* _Action item_: Please reproduce the data exactly, though every picture must stay out.

* _Given information_:
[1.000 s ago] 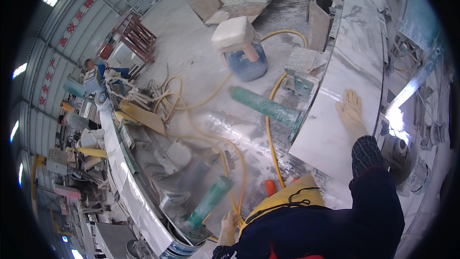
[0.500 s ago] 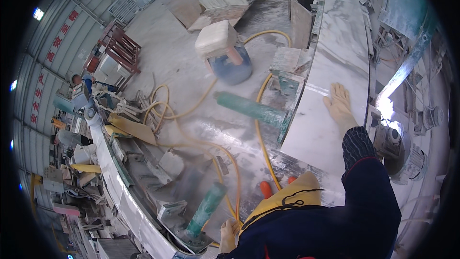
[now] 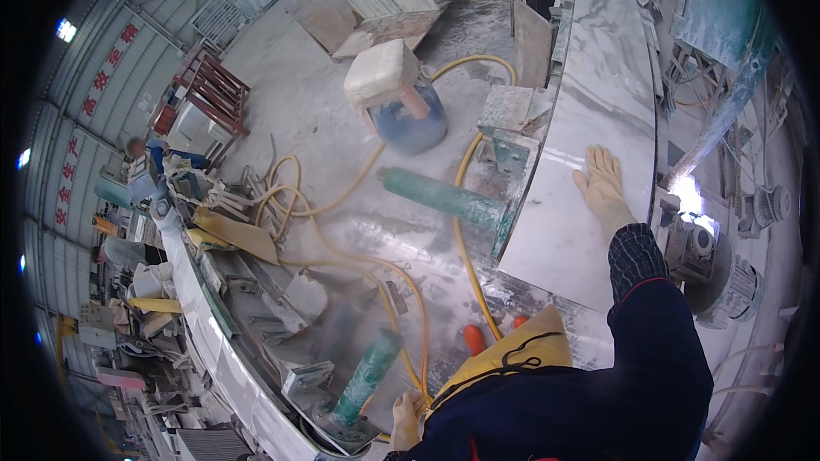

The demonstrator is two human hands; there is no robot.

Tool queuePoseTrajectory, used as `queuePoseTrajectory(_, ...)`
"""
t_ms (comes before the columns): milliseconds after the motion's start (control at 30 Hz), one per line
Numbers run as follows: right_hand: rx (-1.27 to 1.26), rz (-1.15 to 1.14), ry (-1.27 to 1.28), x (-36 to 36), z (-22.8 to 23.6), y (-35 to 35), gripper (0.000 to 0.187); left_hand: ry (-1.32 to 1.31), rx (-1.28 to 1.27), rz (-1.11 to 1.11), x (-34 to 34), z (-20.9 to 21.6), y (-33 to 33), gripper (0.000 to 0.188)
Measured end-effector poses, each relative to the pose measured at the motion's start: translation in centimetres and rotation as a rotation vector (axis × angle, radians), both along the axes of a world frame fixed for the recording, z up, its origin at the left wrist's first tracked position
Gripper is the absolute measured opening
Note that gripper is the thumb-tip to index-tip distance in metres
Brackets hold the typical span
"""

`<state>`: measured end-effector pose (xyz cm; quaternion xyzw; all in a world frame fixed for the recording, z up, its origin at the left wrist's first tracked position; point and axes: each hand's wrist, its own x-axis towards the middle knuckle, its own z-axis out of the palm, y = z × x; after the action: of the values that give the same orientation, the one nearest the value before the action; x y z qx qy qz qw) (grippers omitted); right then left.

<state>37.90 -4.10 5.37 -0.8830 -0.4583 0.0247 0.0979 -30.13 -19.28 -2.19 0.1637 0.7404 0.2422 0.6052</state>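
Note:
A long white marble slab with grey veins (image 3: 555, 230) lies along the machine bed at the right. Flat on its surface rests my right hand (image 3: 605, 192), in a cream rubber glove, with the fingers stretched out. Beside the yellow apron (image 3: 504, 358) at the bottom, my left hand (image 3: 407, 418) hangs low in a matching glove. Its fingers are partly covered by the apron, so I cannot make out whether it holds anything. A green roller (image 3: 367, 376) stands close to the left hand, and a yellow hose (image 3: 418, 324) passes next to it.
A second green roller (image 3: 444, 196) sticks out from the bed. On the dusty floor stands a blue container with a pale padded top (image 3: 384, 77). A motor (image 3: 692, 243) sits right of the slab. Another slab edge (image 3: 218, 358) runs along the left, with a co-worker (image 3: 158, 154) beyond.
The view has shifted very slightly. My right hand stays flat on the slab, and my left hand keeps its place beside the apron.

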Motion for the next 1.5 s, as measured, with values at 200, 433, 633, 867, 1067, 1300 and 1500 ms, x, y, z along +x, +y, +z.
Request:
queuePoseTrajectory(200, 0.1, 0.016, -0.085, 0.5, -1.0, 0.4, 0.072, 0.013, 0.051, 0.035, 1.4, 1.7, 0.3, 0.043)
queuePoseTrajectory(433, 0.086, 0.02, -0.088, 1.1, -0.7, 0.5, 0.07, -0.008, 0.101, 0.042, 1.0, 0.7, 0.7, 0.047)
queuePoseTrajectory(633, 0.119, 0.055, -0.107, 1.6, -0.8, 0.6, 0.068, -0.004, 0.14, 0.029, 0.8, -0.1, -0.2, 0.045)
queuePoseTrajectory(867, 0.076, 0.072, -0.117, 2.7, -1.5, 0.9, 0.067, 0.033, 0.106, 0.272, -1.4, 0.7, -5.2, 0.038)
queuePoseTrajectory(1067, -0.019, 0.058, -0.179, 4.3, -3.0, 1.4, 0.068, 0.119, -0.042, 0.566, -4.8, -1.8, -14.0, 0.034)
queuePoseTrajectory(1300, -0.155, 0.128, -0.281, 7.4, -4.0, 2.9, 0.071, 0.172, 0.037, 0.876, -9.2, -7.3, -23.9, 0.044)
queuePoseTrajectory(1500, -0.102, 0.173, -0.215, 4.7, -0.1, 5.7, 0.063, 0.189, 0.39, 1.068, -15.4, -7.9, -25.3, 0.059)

* _Solution to the exercise_:
[1.000 s ago] 
[0.500 s ago] 
[now] 

The demonstrator is two human hands; there is no robot.

Tool queuePoseTrajectory, used as `queuePoseTrajectory(_, ...)`
"""
t_ms (comes before the columns): milliseconds after the motion's start (control at 30 Hz), one per line
Numbers run as follows: right_hand: rx (-1.27 to 1.26), rz (-1.15 to 1.14), ry (-1.27 to 1.28), x (-36 to 36), z (-22.8 to 23.6), y (-35 to 35), gripper (0.000 to 0.187); left_hand: ry (-1.32 to 1.31), rx (-1.28 to 1.27), rz (-1.11 to 1.11), x (-34 to 34), z (-20.9 to 21.6), y (-33 to 33), gripper (0.000 to 0.188)
Measured end-effector poses, each relative to the pose measured at the motion's start: translation in centimetres and rotation as a rotation vector (axis × angle, radians), both along the axes of a world frame fixed for the recording, z up, its origin at the left wrist's first tracked position
Gripper is the absolute measured opening
Note that gripper is the thumb-tip to index-tip distance in metres
Brackets hold the typical span
"""

`<state>`: measured end-effector pose (xyz cm; quaternion xyzw; all in a world frame fixed for the recording, z up, its origin at the left wrist's first tracked position; point and axes: each hand's wrist, its own x-axis towards the middle knuckle, its own z-axis out of the palm, y = z × x; after the action: of the values that give the same orientation, the one nearest the value before the action; x y z qx qy qz qw) (grippers omitted); right then left.

<state>37.90 -4.10 5.37 -0.8830 -0.4583 0.0247 0.0979 -30.13 -19.28 -2.19 0.1637 0.7404 0.2422 0.6052</state>
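Note:
A long white marble slab with grey veins (image 3: 555, 230) lies along the machine bed at the right. Flat on its surface rests my right hand (image 3: 605, 192), in a cream rubber glove, with the fingers stretched out. Beside the yellow apron (image 3: 504, 358) at the bottom, my left hand (image 3: 407, 418) hangs low in a matching glove. Its fingers are partly covered by the apron, so I cannot make out whether it holds anything. A green roller (image 3: 367, 376) stands close to the left hand, and a yellow hose (image 3: 418, 324) passes next to it.
A second green roller (image 3: 444, 196) sticks out from the bed. On the dusty floor stands a blue container with a pale padded top (image 3: 384, 77). A motor (image 3: 692, 243) sits right of the slab. Another slab edge (image 3: 218, 358) runs along the left, with a co-worker (image 3: 158, 154) beyond.
The view has shifted very slightly. My right hand stays flat on the slab, and my left hand keeps its place beside the apron.
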
Motion for the next 1.5 s, as measured, with values at 200, 433, 633, 867, 1067, 1300 and 1500 ms, x, y, z along +x, +y, +z.
Request:
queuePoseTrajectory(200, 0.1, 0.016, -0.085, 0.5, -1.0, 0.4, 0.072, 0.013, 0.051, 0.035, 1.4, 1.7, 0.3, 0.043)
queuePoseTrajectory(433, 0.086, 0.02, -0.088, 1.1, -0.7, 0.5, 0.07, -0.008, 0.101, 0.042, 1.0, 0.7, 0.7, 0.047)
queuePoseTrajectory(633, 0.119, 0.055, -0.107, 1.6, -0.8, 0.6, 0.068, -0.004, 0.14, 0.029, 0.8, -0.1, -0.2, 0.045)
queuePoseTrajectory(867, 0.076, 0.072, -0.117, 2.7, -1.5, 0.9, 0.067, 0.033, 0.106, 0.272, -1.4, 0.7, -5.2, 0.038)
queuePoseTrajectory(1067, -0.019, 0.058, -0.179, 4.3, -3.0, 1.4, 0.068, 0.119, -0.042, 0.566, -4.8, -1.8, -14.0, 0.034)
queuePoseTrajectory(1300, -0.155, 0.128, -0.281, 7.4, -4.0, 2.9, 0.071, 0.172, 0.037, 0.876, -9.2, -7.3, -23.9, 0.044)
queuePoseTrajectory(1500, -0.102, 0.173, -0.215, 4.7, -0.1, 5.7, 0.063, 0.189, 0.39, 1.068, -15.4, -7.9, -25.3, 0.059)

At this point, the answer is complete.